**Task details:** Exclude all pictures from your copy of the data below, which should otherwise match exactly.
Supplied data Block Start
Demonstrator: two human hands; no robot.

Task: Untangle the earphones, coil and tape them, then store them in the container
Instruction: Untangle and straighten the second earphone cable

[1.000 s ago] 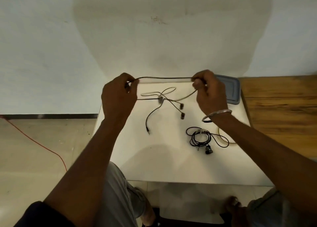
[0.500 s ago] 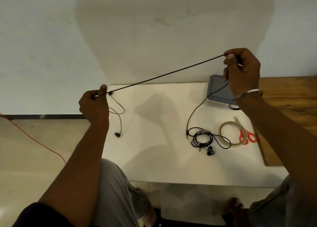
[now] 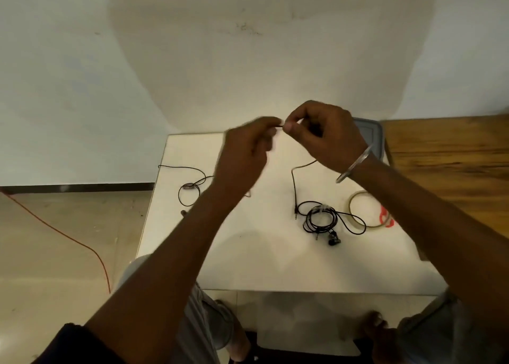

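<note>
Black earphone cable [image 3: 294, 184] is pinched by left hand [image 3: 246, 150] and right hand [image 3: 327, 137], close together above the bench [image 3: 248, 259], probably to start a coil.

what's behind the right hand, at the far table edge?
The grey container, sitting at the far edge of the table. Only its right side and corner show. The right hand, pinching the earphone cable, covers the rest. Its contents cannot be seen.
</note>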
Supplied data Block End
**Written response:**
Demonstrator: two human hands; no robot.

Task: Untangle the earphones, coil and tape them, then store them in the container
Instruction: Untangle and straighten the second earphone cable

[1.000 s ago] 
[0.500 s ago] 
[now] 

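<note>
Black earphone cable [image 3: 294, 184] is pinched by left hand [image 3: 246, 150] and right hand [image 3: 327, 137], close together above the bench [image 3: 248, 259], probably to start a coil.

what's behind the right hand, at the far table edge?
The grey container, sitting at the far edge of the table. Only its right side and corner show. The right hand, pinching the earphone cable, covers the rest. Its contents cannot be seen.
</note>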

No additional response is required.